Oxford graduate and student activist Rekgotsofetse Chikane has written an account of the #FeesMustFall protests that rocked SA’s university campuses from 2015 to 2017, as well as about his role in the #RhodesMustFall movement in Cape Town. In this extract, he turns his pen on himself, as a young leader of relative privilege.

Breaking a Rainbow, Building a Nation – The Politics behind #MustFall Movements by Rekgotsofetse Chikane

Picador Africa

264 pages

R245 at takealot.com

I don’t want to give the impression that #FeesMustFall was a coconut revolution.

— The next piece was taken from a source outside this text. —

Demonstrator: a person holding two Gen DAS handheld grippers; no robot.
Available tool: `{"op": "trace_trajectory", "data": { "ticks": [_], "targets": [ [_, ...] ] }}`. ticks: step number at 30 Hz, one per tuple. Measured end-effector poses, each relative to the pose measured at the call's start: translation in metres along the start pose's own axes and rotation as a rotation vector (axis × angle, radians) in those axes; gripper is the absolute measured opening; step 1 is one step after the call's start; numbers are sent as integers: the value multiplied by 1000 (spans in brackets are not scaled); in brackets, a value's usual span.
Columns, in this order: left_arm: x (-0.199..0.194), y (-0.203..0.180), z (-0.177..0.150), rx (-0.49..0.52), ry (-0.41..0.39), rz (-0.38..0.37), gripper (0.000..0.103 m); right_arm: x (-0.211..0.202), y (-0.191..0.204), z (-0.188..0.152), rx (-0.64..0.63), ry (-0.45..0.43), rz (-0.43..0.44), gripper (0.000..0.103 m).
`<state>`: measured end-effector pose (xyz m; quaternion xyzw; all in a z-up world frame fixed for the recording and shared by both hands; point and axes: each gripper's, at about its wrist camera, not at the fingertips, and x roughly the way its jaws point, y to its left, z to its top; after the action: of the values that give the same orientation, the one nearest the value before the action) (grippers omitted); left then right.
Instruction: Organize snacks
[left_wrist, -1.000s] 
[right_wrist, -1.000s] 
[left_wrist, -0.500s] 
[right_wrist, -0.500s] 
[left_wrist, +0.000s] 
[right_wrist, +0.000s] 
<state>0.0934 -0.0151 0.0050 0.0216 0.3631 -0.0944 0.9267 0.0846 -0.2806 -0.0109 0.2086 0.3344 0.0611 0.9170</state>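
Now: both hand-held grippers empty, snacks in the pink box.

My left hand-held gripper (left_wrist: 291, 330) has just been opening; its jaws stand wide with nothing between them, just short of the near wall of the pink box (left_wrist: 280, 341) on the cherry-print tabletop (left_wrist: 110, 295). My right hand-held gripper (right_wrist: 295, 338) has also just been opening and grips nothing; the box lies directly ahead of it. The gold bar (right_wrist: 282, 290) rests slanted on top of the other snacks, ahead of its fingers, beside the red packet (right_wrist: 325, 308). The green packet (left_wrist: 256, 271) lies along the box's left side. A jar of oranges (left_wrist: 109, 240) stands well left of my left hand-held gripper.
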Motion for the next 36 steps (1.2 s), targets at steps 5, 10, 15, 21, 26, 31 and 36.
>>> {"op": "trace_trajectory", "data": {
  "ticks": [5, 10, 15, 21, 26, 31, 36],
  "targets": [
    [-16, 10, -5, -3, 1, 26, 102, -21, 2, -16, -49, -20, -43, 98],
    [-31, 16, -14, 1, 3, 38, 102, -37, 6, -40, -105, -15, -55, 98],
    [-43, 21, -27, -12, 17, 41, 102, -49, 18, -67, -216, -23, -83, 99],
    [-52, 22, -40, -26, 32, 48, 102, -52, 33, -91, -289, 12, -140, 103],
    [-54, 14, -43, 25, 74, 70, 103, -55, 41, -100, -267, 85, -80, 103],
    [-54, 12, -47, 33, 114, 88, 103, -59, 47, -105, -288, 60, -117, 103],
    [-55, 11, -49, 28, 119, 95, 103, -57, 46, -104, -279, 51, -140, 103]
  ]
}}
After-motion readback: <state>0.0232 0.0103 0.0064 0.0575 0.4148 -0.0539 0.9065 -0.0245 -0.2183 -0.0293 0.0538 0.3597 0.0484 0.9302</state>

This certainly was never the case and would be an insult to the many students who sacrificed their futures for the belief that they could change the lives of others. #MustFall movements, through the essence of their motives to achieve economic freedom in our lifetime, cannot and should not be considered a coconut revolution.

However, to deny the influence of coconuts and the black elite, both political and economic, within the movement would be to pretend that snakes don’t hide in tall grass. We don’t lie in wait because we want to betray the masses; we lie in wait because we can. We have been trained to do it our entire lives. It protects us from the glare of a post-apartheid society while affording us the opportunity to prowl South Africa’s post-1994 society unnoticed. Benefiting from the certain privileges it creates for us, while avoiding most of its worst consequences.

Rekgotsofetse Chikane Picture: Provided

That being said, though we coconuts have been afforded the privilege to mask ourselves under the guise of being “not one of those blacks”, we still simultaneously face some of the realities of being “one of those blacks”.

Our proximity to privilege, and whiteness, can also imbue us with a need to preserve it. We have been given a bite of true economic freedom in our lifetime, even though we know it remains a tasteless mirage. A mere illusion of the senses created to numb us from the pain of the reality of our society. From rooftop drinks in Sandton, dinners at the One&Only hotel at the Waterfront in Cape Town, to embracing the gentrification of Maboneng in central Johannesburg, we embrace a world that, only a few short decades ago, would have been unimaginable. Spaces that provide a window into an existence that was reserved for a few.

It would be a mistake to underestimate how much one would do to remain in a fantasy rather than return to reality and take the brunt of it. It is a dilemma not unique to coconuts or the black elite. If you were offered the opportunity to enjoy true freedom and all the fruit it bears, but you knew that failure to grasp it meant to enjoy nothing at all, where would this place you? How badly would you fight to ensure that, even if all was lost in your attempts to achieve complete freedom, you could still return to life in your mirage? In fact, would you even know that you were trying to return at all?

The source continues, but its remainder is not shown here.